What helps you slow down?

Nature photography, watercolor painting, sketching and reading. There is nothing more relaxing and awe-inspiring to rise early and drive to a strategic location to watch the sun rise or set and enjoy the color pallet that God uses to enhance his creation. To catch that in photos for re-watching when I can’t get out there in person is the next best thing. (examples below)

Any OHS Regrets?

That the language of safety is so confused – even among those of us in the field.

As one example – in my mind there is a distinct difference between Risk Management, Risk Analysis and Risk Assessment, but so often these terms seem to be used interchangeably.

And that it took me so long to realize that we don’t manage safety! We manage risk, and safety is an outcome. If only that language had been used from the beginning I think the whole profession would be less confusing to those not part of our field.

Favourite fiction writer?

That would have to be JRR Tolkien. I have read the Lord of the Rings trilogy at least 10 times since year 7 high school. I saw each of the three movies on first day release, thanks to my lovely wife, and I have the boxed set of DVDs which I have binge watched (9+ hours) at least 3 times. 

What is one OHS trend you are watching keenly?

I don’t really watch trends. My focus is on what is currently happening in the organization I’m working in, or for. If statistics show a trend, then I look closely to find a solution to reduce the incidents then move onto the next issue.

Person/s who you watch and take inspiration from in OHS that you think will have an increasing impact in the sector.

I don’t really watch anyone specific for inspiration. I do read widely with a view to my own professional development and broadening my knowledge base. Two writers I probably pay most attention to in that respect are Kevin Jones and Dr Rob Long. I’ve appreciated Rob’s insights into Risk and how we manage it, or fail to, but I’m not convinced he’s offering us many solutions, apart from helping us to think about it differently.

What are you most excited about in our sector?

Nothing really. I actually get dejected by how much focus and resources are poured into ‘flavour of the month’ themes that have come and gone in my 25+ years and yet so little has really changed at the coalface in organizations.

What’s your favourite quote?

From my days in middle management – “CHANGE: Done TO us is threatening; done BY us is exciting”.

This has been a prime thought in all my years of O/WHS driving my desire to collaborate and consult with affected stakeholders where ever I’m working in WHS.

Biggest issue facing the OHS profession?

Credibility. We ask for authority and resources but unless we apply them wisely we don’t seem to bring much improvement.

Personally, I don’t want the authority to ‘command’ compliance. I’d rather front-line supervisors and middle managers use theirs to drive risk management.

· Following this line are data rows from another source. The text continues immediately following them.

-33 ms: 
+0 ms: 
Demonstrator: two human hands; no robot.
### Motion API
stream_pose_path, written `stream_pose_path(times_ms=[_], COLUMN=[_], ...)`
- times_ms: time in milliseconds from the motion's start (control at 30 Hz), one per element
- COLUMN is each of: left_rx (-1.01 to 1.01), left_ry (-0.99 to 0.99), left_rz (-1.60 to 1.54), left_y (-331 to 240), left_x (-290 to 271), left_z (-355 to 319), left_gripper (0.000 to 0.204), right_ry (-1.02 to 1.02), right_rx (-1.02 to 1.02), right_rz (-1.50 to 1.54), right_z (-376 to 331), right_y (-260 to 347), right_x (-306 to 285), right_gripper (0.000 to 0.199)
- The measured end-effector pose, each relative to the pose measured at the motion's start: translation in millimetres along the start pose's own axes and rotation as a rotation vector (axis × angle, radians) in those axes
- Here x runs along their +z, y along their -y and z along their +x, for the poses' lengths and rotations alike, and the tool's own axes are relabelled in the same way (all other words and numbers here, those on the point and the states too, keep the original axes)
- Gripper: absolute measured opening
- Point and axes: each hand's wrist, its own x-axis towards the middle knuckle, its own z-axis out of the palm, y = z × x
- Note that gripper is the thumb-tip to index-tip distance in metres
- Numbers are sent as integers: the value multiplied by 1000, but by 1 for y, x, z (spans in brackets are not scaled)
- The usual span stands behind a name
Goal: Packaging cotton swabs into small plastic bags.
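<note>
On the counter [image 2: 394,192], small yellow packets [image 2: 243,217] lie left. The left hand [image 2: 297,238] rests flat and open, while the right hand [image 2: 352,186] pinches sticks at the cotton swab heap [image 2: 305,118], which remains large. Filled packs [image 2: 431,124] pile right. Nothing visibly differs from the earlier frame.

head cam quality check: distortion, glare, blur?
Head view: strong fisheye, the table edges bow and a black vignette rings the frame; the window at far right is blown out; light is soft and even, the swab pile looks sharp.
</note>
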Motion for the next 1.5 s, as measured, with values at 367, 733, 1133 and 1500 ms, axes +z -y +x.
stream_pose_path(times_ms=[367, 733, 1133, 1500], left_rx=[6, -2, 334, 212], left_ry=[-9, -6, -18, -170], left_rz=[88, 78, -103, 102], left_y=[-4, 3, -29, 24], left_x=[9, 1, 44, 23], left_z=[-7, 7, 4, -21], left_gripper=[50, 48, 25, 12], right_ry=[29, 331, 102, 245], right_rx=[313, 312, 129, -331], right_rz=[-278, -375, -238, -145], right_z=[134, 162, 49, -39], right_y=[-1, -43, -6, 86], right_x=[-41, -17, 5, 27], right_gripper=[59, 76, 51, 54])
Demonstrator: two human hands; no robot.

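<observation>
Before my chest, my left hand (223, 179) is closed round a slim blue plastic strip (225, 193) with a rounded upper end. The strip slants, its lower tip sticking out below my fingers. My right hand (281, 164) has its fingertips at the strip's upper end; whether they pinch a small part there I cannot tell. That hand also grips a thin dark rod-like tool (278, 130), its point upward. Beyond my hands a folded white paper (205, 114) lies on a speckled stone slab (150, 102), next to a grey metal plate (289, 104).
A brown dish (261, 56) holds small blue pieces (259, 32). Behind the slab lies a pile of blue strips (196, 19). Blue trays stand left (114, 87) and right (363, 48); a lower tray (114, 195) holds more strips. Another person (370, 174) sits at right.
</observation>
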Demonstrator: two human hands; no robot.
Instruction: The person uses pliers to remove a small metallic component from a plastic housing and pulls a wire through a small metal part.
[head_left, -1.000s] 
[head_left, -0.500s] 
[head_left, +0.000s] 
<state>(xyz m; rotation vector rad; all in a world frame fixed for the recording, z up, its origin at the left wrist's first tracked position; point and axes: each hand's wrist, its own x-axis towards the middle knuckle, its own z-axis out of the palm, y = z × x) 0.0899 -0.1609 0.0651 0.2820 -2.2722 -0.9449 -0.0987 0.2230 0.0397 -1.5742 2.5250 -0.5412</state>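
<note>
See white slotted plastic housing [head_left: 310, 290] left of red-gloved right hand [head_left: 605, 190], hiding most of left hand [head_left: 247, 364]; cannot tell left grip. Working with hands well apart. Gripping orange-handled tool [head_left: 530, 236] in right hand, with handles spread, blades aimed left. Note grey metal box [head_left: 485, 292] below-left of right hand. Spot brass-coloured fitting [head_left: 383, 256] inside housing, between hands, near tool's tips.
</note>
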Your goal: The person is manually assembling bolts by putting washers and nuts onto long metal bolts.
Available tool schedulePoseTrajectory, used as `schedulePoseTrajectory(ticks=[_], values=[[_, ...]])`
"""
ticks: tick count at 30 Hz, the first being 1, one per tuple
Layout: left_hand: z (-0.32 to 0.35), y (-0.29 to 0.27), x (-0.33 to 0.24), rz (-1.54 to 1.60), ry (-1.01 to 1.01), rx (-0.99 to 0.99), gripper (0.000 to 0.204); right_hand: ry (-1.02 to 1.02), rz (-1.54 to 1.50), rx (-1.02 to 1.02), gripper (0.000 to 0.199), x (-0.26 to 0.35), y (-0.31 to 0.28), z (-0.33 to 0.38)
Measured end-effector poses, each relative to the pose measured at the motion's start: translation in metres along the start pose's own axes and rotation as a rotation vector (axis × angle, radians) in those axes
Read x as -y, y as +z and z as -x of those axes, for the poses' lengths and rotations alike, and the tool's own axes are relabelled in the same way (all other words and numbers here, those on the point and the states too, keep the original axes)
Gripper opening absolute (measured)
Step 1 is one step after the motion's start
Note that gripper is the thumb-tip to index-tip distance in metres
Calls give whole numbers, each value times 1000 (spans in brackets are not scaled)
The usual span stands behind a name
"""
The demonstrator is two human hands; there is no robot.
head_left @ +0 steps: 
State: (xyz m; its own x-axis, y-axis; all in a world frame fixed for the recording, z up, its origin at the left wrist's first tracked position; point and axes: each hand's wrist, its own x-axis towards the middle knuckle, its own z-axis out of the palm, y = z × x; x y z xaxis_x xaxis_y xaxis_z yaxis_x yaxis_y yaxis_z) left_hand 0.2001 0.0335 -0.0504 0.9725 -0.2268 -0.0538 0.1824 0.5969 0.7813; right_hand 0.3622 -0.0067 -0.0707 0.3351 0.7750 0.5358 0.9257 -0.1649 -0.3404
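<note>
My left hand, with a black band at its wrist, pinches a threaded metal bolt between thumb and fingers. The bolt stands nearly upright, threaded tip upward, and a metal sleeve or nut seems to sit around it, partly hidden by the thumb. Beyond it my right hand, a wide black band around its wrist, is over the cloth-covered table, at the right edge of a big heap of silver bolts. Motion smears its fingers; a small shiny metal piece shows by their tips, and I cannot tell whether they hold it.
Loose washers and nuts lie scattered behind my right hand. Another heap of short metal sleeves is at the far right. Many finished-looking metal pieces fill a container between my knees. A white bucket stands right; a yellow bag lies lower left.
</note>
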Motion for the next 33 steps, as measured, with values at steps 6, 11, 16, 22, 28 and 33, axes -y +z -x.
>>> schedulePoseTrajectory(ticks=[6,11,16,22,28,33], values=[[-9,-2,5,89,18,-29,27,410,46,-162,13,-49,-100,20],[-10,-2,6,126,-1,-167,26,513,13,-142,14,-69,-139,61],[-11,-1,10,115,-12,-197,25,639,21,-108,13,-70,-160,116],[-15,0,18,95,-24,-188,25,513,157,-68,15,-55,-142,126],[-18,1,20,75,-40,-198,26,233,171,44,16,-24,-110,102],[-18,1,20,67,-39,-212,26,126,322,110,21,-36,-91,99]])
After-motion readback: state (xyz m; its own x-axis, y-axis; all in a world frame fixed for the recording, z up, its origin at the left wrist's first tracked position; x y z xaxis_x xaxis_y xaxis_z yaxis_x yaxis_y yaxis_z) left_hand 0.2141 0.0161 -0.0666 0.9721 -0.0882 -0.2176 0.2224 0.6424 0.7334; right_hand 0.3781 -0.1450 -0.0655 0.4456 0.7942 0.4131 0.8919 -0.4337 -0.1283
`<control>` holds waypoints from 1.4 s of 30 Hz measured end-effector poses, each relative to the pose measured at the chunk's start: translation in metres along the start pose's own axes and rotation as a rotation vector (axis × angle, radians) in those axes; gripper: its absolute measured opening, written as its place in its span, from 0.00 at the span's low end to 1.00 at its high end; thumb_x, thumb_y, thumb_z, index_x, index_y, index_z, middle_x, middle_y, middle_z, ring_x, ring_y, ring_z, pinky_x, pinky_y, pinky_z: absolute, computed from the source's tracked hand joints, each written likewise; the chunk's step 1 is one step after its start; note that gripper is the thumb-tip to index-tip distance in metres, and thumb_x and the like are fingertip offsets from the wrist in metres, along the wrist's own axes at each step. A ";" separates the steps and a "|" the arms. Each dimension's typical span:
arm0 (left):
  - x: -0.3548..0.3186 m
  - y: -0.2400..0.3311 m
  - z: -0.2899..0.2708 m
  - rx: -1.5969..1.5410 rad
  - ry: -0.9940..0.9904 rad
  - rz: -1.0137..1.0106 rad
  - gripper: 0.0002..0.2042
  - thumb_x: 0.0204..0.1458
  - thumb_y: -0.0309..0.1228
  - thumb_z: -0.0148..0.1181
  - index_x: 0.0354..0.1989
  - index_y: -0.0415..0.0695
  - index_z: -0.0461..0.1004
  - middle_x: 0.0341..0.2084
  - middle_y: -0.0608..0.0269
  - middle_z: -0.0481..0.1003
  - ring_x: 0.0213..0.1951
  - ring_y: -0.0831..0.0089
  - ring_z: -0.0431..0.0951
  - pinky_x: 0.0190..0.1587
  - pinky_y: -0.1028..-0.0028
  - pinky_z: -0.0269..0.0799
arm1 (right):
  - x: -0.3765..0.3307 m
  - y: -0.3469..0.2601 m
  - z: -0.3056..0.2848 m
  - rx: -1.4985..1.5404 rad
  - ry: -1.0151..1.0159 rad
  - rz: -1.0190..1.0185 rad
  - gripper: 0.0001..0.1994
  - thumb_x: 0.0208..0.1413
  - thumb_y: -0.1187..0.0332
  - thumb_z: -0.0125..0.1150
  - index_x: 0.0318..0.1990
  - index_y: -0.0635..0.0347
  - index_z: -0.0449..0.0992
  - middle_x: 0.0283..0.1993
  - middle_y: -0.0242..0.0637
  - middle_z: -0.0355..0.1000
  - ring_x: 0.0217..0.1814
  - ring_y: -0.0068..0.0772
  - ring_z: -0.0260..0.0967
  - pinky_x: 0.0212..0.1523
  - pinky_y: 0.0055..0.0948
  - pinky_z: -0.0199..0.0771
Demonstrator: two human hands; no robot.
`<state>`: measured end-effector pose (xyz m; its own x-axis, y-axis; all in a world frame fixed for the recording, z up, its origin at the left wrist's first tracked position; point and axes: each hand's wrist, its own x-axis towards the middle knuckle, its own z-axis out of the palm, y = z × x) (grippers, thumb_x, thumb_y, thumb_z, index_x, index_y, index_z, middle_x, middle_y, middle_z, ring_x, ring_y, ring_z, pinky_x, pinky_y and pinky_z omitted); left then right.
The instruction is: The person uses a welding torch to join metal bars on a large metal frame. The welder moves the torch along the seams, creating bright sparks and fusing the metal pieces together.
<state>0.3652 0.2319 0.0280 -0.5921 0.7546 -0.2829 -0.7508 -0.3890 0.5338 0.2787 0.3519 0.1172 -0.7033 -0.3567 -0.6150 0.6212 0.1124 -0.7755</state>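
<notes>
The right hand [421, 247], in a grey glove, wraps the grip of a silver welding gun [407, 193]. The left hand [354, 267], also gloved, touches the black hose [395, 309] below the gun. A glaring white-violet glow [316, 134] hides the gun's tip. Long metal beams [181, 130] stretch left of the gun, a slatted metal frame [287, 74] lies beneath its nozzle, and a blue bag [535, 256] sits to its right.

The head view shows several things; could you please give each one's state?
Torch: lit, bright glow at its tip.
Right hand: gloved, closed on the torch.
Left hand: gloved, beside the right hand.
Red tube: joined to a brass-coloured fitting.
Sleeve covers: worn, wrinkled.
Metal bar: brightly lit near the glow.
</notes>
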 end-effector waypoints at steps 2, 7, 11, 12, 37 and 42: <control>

And I don’t ask for much in resources. I’d rather the operations people have the resources so that I can encourage them to apply those resources wisely to manage risk in their part of the organization.

What do you wish you had understood about OHS sooner?

That we don’t manage safety! We manage risk, and safety is an outcome.

What would you like to see to improve collaboration in OHS?

All supervisory and middle management to realize and apply “CHANGE: Done TO us is threatening; done BY us is exciting”, to listen to affected workers, and provide adequate resources (knowledge, information and training are resources too) before they direct them in work activities.

What should you have been doing whilst you answered this?

I’m working from home so I’ve been monitoring emails and other information as I’ve been writing.